In her influential book
Standing Again at Sinai, Dr. Plaskow wrote that the Torah, and Jews' conception of their own history, have been written by and in the language of a male patriarchy in a manner that sanctions the marginalization of women, and must be reclaimed by redefining its content to include material on women's experiences.
- Jewish feminists, in other words, must reclaim Torah as our own. We must render visible the presence, experience, and deeds of women erased in traditional sources. We must tell the stories of women's encounters with God and capture the texture of their religious experience. We must expand the notion of Torah to encompass not just the five books of Moses and traditional Jewish learning, but women's words, teachings, and actions hitherto unseen. To expand Torah, we must reconstruct Jewish history to include the history of women, and in doing so alter the shape of Jewish memory.

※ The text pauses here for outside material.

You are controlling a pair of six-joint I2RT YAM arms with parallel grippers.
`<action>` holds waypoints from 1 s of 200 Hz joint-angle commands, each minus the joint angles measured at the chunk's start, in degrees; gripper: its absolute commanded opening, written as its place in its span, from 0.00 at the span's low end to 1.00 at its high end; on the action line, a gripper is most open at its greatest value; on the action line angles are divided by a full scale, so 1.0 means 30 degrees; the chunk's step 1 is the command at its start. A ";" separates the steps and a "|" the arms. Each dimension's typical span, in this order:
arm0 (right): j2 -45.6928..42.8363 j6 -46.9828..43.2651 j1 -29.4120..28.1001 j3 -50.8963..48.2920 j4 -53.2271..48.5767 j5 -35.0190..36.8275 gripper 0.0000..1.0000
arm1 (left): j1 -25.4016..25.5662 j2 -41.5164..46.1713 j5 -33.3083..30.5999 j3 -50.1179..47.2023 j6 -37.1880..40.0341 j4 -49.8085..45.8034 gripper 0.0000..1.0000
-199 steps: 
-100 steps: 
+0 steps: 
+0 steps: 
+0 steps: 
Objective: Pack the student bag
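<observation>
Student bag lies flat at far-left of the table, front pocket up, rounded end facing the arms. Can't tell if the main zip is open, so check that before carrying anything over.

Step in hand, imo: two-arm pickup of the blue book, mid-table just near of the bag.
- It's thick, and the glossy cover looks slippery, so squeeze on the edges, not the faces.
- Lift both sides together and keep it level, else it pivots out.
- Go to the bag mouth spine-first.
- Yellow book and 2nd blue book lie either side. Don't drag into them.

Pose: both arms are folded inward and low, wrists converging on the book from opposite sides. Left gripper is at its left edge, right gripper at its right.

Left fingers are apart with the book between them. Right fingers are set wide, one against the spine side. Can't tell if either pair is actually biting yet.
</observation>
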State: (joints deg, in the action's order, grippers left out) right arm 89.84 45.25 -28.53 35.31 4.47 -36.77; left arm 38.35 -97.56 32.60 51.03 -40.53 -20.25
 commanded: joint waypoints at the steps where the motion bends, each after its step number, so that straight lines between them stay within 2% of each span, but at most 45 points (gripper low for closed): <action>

Dr. Plaskow wrote that the Rabbis of the Talmud employed a Midrashic method in which "they reconstructed Jewish memory to see themselves in continuity with it." She cited Midrash in which the Rabbis of the Talmud interpreted the Patriarchs as observing all the laws given at Sinai. Faced with apparently contrary Biblical passages, such as the one (Genesis 18:7-8) in which Abraham greets his angelic visitors by killing a calf and serving it with milk, the Rabbis reinterpreted the passage to bring it in line with the laws of Kashrut by saying that Abraham first served the milk and only later the meat.
In addition to supplementing Torah with new material reflecting women's perspectives, Dr. Plaskow calls for new Midrash reconstructing our understanding of Torah in light of and in continuity with contemporary needs and perspectives.